I read quickly the PEP, I'm not sure that I understood it correctly, so here are some early questions more about the usage of the PEP, than its implementation.
This is not sandboxing, as this proposal does not attempt to prevent malicious behavior (though it enables some new options to do so). See the `Why Not A Sandbox`_ section below for further discussion.
I don't understand well the overall security model. If malicious behaviors can still occur, what is the the purpose of auditing? For example, if an audit hook writes events into a local log file, the attacker can easily remove this log file, no?
While you say that it's not a sandbox, you designed multiple protections to protect auditing, and the design is very close to a sandbox.
"``_PyObject_GenericSetAttr``, ``check_set_special_type_attr``, ``object_set_class``, ``func_set_code``, ``func_set_[kw]defaults``"," ``object.__setattr__``","``(object, attr, value)``","Detect monkey patching of types and objects. This event is raised for the ``__class__`` attribute and any attribute on ``type`` objects.
It reminds me Python 2 Bastion module which has simply been removed because it was unsafe: https://docs.python.org/2/library/bastion.html
For example, using ctypes, you can access directly the underlying dictionary of a type and modify "private" attributes. It's just an example.
I wrote pysandbox in the past, and it was broken by default, as you wrote in the PEP :-)
The failure of pysandbox (2013) https://lwn.net/Articles/574215/
If you want to secure Python, run Python in a sandbox, don't try to "add" a sandbox "on top" of Python (I know that it's more complicated in practice).
Or use PyPy sandbox which has a very different design.

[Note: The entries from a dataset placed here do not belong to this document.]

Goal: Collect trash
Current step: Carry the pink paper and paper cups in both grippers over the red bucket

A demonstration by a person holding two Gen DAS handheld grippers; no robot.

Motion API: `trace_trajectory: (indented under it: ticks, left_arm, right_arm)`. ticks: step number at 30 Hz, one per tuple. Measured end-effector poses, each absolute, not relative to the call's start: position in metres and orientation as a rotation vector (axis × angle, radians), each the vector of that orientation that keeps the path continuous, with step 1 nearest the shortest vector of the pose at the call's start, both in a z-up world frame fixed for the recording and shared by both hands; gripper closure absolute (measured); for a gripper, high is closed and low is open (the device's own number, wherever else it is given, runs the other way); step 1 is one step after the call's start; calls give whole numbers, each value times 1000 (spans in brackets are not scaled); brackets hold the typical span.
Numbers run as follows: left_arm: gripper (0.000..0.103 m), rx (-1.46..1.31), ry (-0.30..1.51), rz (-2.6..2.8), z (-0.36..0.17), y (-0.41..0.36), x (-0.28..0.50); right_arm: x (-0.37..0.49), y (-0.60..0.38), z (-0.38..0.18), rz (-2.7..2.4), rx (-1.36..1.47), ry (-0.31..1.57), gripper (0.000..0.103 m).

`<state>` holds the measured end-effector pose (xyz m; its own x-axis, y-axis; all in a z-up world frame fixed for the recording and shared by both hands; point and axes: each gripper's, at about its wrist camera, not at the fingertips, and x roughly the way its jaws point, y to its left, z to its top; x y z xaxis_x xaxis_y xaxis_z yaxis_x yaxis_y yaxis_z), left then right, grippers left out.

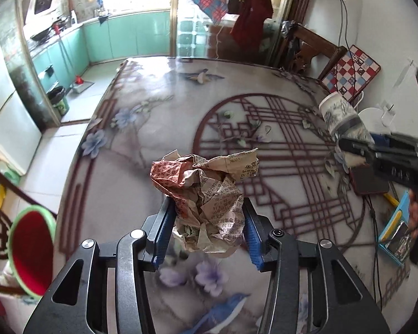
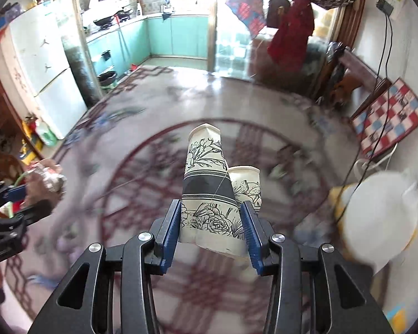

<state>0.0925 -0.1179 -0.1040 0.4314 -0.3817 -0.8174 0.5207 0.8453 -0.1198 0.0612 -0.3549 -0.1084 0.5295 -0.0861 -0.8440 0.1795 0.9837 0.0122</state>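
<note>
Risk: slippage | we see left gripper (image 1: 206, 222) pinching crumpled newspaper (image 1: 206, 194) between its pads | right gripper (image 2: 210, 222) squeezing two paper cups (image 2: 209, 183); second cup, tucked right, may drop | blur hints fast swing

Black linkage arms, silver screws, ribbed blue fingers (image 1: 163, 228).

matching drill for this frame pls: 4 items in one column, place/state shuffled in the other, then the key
Items
1. crumpled newspaper
2. paper cups
3. checkered cushion
4. red bin

Places/states
A. propped on a chair beyond the table's far right corner
B. pinched in the left gripper, above the table
C. low at the left, off the table's edge
D. clamped in the right gripper

Pairs: 1-B, 2-D, 3-A, 4-C
</note>
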Motion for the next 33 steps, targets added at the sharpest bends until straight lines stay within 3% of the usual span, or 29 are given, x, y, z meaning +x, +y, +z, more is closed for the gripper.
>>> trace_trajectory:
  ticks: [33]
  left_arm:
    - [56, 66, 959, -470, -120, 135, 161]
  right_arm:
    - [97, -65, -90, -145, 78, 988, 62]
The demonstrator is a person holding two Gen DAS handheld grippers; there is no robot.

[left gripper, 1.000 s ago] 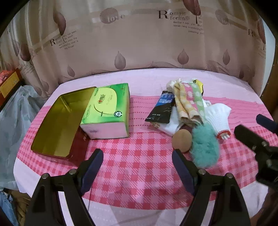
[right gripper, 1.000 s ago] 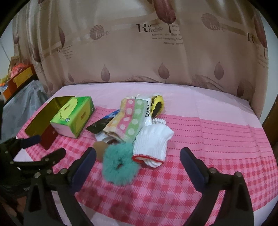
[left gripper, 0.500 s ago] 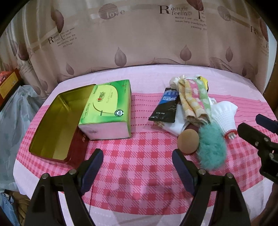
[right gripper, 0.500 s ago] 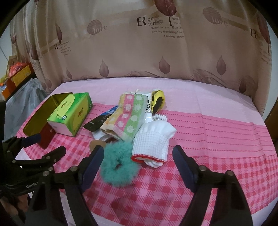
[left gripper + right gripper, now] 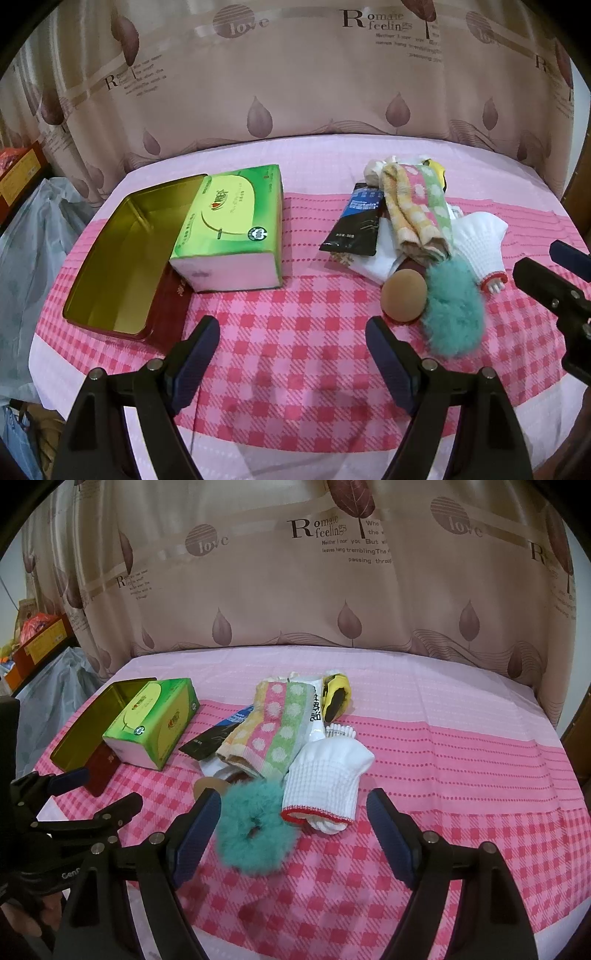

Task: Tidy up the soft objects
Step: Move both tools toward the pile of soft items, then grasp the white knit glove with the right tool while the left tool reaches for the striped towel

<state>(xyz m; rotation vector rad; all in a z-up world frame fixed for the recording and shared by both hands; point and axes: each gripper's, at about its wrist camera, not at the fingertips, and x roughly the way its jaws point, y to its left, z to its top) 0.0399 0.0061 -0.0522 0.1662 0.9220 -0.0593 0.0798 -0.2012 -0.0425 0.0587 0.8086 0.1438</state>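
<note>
1. Tablecloth of pink-and-red checked fabric (image 5: 461,775) carries everything: storage at the left, a heap of soft goods right of centre.
2. Open red tin box with a gold interior (image 5: 114,254) lies at the far left, nothing visible inside; it looks the likely destination, so carry items leftward and low.
3. Green cardboard tissue box (image 5: 231,225) leans against the tin's right rim and may need shifting before the tin fills.
4. Striped polka-dot towel (image 5: 269,727) tops the heap, overlapping a white knitted glove with a red cuff (image 5: 325,779); leave both until nearer pieces go.
5. Fluffy teal scrunchie (image 5: 255,830) lies nearest, touching the glove cuff. Right gripper (image 5: 293,821) hovers over it, fingers spread wide; centre on the fur, press down, then close.
6. Left gripper (image 5: 291,349) hangs above bare cloth, fingers likewise apart, holding nothing.
</note>
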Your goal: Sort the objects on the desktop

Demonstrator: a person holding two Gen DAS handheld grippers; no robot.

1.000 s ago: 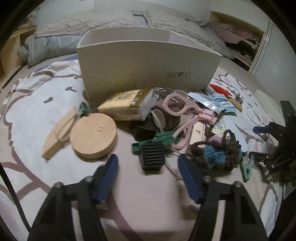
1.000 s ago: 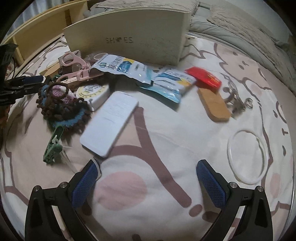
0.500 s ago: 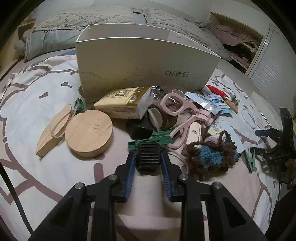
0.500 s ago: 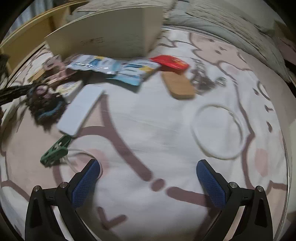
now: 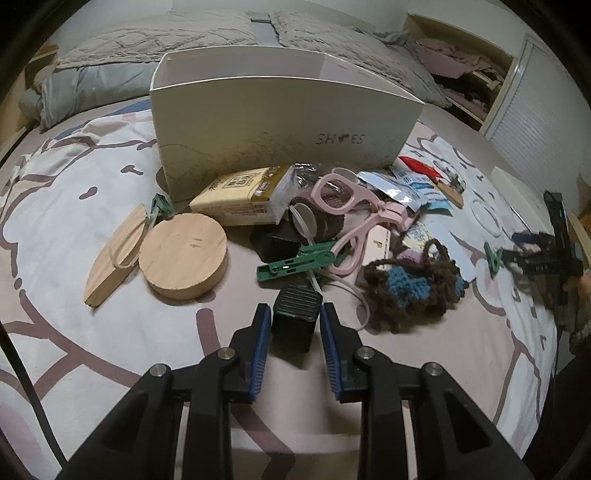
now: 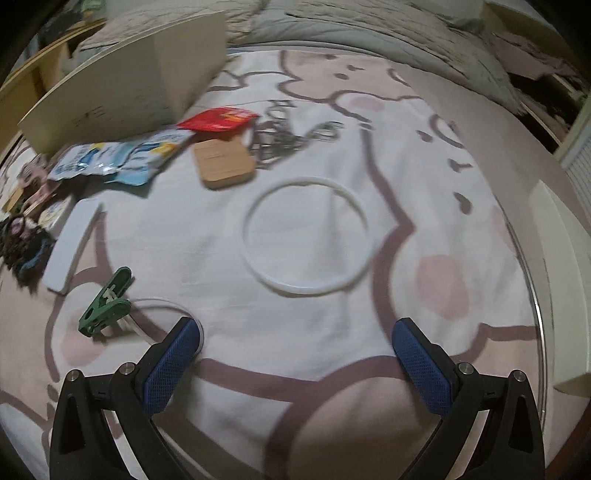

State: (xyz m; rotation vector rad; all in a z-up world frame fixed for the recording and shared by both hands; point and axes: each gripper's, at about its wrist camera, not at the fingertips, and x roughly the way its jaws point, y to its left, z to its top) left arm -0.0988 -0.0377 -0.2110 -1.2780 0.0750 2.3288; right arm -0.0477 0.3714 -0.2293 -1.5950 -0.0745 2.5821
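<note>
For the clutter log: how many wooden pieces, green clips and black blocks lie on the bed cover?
Wooden pieces: 3: disc, leaf, tag
Green clips: 3: long clip, half-hidden clip, lone clip
Black blocks: 2: near block, far block
Total: 8

Bedroom in a home, things spread out on a bed

Printed bedsheet (image 5: 92, 177) with pink and brown cartoon shapes as the work surface; grey quilted pillows (image 5: 207, 35) and a folded blanket (image 5: 66, 92) along the far edge; open closet (image 5: 458, 70) stuffed with folded clothes at the right, beside a white slatted door (image 5: 532, 110); wooden shelf (image 6: 40, 70) at the left; cardboard shoe box (image 5: 280, 122) standing among household odds and ends
</note>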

Le jeu. 28 mars 2019 à 23:39, Steve Dower firstname.lastname@example.org a écrit :
This PEP describes additions to the Python API and specific behaviors for the CPython implementation that make actions taken by the Python runtime visible to auditing tools. Visibility into these actions provides opportunities for test frameworks, logging frameworks, and security tools to monitor and optionally limit actions taken by the runtime.
Is it possible to implement these features without adding a new API or modifying Python?
Short example adding logs to open(): --- import builtins import functools
def add_log(name, func): @functools.wraps(func) def wrapper(*args): print(name, args) return func(*args) return wrapper
builtins.open = add_log("open", builtins.open)
Verified Open Hook
Most operating systems have a mechanism to distinguish between files that can be executed and those that can not. For example, this may be an execute bit in the permissions field, a verified hash of the file contents to detect potential code tampering, or file system path restrictions. These are an important security mechanism for preventing execution of data or code that is not approved for a given environment. Currently, Python has no way to integrate with these when launching scripts or importing modules.
In my experience, it doesn't work just because Python has too many functions opening files indirectly or call external C libraries which open files.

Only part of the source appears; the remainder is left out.